When engaged with PVR, TIGIT downregulates components and central regulators of the TCR signaling cascade such as TCR, CD3, and PLC.⁸² CD8+ TILs expressing high levels of TIGIT are dysfunctional, with reduced capacity for pro-inflammatory cytokine production, higher production of IL-10, and impaired degranulation.⁷⁶ Interestingly, this dysfunctional state is coupled with the upregulation of anti-apoptotic molecules such as BCL-xL as well as the receptors for cytokines IL-2, IL-7, and IL-15 which promote T cell survival. Therefore, TIGIT inhibits T cell activation but also contributes to the maintenance of the cells ensuring that, although functionally inactivated, they are retained for future activation.

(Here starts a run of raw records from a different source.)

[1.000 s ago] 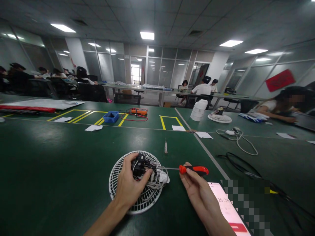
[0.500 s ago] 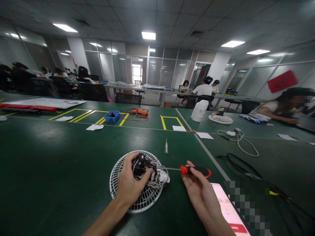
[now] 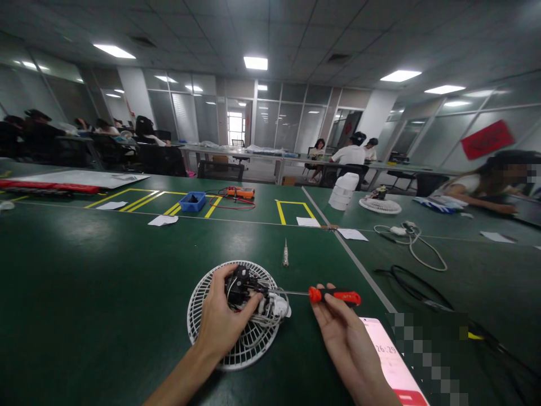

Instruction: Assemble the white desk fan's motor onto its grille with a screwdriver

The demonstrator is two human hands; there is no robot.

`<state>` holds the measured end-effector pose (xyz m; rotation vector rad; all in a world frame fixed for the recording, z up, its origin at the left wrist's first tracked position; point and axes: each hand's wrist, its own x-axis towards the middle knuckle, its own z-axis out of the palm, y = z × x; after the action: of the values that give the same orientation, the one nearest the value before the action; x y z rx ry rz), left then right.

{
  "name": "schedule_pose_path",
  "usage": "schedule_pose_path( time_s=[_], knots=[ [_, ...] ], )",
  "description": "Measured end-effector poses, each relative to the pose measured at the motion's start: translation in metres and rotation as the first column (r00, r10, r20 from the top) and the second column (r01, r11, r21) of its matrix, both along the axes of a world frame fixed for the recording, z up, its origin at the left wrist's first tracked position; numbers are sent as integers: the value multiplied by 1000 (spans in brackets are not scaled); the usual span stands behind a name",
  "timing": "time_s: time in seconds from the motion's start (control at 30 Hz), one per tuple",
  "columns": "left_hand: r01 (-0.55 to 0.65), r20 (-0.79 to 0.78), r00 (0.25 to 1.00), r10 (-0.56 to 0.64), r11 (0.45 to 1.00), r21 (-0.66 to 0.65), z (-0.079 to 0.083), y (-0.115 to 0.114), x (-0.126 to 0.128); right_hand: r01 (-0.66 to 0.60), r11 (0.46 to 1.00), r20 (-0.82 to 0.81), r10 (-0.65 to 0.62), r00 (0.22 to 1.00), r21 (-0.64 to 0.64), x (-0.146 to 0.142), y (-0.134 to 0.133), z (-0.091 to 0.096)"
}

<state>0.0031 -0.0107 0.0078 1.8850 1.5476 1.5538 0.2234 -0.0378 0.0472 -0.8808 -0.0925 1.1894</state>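
A white round fan grille (image 3: 211, 344) lies on the green table in front of me. On it sits a small black motor unit (image 3: 240, 283) with white wires and a white plug. My left hand (image 3: 222, 321) is wrapped round the motor unit and holds it on the grille. My right hand (image 3: 338, 332) pinches the red-and-black handle of a screwdriver (image 3: 333, 295). The screwdriver's thin shaft runs left, with its tip at the motor unit.
A loose screwdriver bit (image 3: 285, 253) lies just beyond the grille. A phone with a pink screen (image 3: 391, 361) rests by my right wrist. Black cable (image 3: 414, 287) and white cable (image 3: 412, 237) lie to the right. A blue bin (image 3: 192, 201) and other people are farther off.
The view shifted slightly. Both hands keep their hold, and the screwdriver handle has turned a little in my right fingers.
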Motion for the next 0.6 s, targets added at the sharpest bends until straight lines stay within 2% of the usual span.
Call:
schedule_pose_path(
  time_s=[0.17, 0.37, 0.6],
  knots=[
    [-14, -8, 1000, 14, 1000, -7, -1, 0, 0, 0, 1000, -42, -1, 999, -23, -2, 1, 1],
    [-19, -7, 1000, 19, 1000, 4, 0, 1, 1, -21, 1000, 49, 22, 999, -18, -1, 3, -5],
    [-21, -28, 999, 21, 1000, 12, 0, 0, 1, -11, 1000, 39, 11, 999, -18, 2, 2, -3]
  ],
)
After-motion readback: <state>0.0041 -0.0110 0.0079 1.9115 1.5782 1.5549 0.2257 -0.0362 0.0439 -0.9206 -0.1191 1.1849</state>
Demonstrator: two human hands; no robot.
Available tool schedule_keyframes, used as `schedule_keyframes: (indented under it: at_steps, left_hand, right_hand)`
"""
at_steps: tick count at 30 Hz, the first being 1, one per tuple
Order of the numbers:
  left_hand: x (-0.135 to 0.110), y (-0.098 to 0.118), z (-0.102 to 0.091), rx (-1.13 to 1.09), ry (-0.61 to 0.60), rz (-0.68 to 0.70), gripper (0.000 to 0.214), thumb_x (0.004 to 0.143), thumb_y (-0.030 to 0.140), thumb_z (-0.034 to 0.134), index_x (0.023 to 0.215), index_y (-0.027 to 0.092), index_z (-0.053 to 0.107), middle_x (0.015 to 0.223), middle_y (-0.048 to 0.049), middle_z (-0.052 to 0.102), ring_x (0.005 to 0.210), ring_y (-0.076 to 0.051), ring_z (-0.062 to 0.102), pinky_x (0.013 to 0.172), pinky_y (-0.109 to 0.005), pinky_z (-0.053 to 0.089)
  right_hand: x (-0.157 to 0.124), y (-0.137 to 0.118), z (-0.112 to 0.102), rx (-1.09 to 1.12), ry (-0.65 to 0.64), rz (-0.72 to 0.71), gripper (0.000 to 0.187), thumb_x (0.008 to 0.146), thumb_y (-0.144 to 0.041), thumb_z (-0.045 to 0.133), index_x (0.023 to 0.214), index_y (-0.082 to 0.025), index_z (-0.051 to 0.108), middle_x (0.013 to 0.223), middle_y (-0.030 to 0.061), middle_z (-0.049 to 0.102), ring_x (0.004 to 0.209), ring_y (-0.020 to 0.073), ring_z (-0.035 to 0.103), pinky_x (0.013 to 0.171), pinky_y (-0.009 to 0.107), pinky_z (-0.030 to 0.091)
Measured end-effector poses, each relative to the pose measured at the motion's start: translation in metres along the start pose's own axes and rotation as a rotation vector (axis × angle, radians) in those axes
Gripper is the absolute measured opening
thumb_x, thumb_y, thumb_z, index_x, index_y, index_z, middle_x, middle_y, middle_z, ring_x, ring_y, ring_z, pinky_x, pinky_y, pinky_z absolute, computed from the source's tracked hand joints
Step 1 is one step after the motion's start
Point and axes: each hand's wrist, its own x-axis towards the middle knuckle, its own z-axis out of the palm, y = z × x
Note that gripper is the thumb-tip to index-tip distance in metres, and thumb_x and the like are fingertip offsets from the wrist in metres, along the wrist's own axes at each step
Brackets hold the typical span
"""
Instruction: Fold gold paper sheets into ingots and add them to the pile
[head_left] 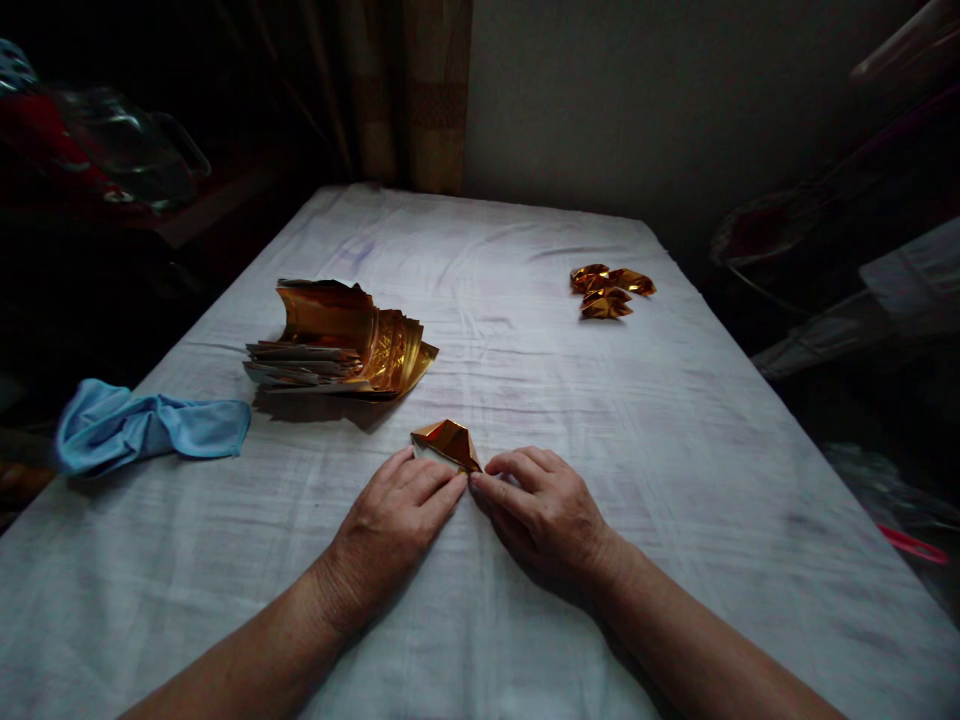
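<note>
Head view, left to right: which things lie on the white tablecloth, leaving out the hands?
Blue cloth → stack of gold foil sheets → folded foil piece at the fingers → cluster of gold foil pieces.

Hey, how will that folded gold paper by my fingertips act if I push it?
The folded gold paper is probably light and quick to slide, as it looks small and thin. Its sharp creases may keep it fairly stiff, though pressing could crush them. With flat, angular faces, it seems unlikely to roll.
</note>
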Motion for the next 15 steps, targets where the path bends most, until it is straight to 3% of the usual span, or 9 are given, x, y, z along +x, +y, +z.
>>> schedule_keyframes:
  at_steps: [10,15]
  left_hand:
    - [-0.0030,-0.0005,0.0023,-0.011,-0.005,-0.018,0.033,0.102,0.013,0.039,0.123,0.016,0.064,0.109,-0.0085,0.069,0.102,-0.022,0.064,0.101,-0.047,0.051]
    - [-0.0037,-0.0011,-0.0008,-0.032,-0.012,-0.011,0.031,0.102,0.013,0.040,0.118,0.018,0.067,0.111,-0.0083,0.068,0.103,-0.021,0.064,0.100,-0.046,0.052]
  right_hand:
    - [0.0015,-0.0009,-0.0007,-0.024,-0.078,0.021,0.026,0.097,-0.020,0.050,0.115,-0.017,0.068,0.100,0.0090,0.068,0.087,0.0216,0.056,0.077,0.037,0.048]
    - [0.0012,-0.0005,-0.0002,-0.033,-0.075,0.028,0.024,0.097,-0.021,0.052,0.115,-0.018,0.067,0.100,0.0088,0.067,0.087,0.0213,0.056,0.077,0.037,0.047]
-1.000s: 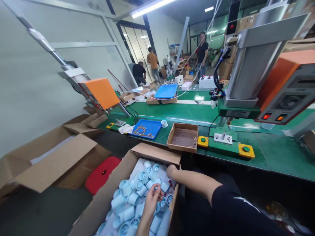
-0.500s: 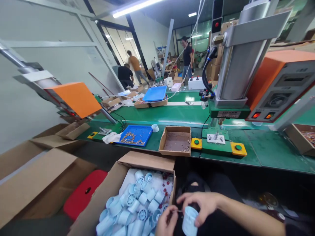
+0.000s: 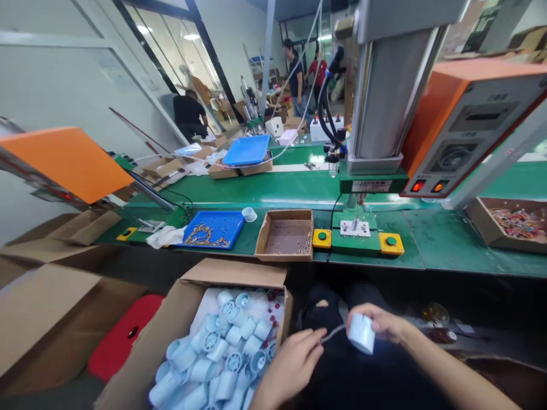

Several anti-TIGIT studies have highlighted TIGIT’s inhibitory role on CD8+ T cells in different cancer models. Combined antibody blockade of TIGIT and PD-L1 in mice led to the rejection of CT26 tumors and an increase in IFN-g+ CD8+ T cells in tumors compared to either treatment alone. Anti-TIGIT and anti-PD-1 co-blockade was also able to increase the proliferation and cytokine production of CD8+ TILs from patients with melanoma, and knockdown of TIGIT was able to restore cytokine production by CD8+ T cells from AML patients.^77,85 Furthermore, TIGIT–PVR interactions controlled melanoma- specific T cell responses during the effector phase.⁸⁶ High expression of TIGIT was found on melanoma TILs, whereas CD226 was downregulated, suggesting that there may be a

tipping point at which the inhibitory signal of TIGIT can overcome the activation signal of CD226. PVR expression levels on tumor cells also contributed to the strength of TIL responses. Collectively, these data suggest that TIGIT can modulate CD8+ T cell effector function and effect the final stage in the cancer immunity cycle (Figure 2-1).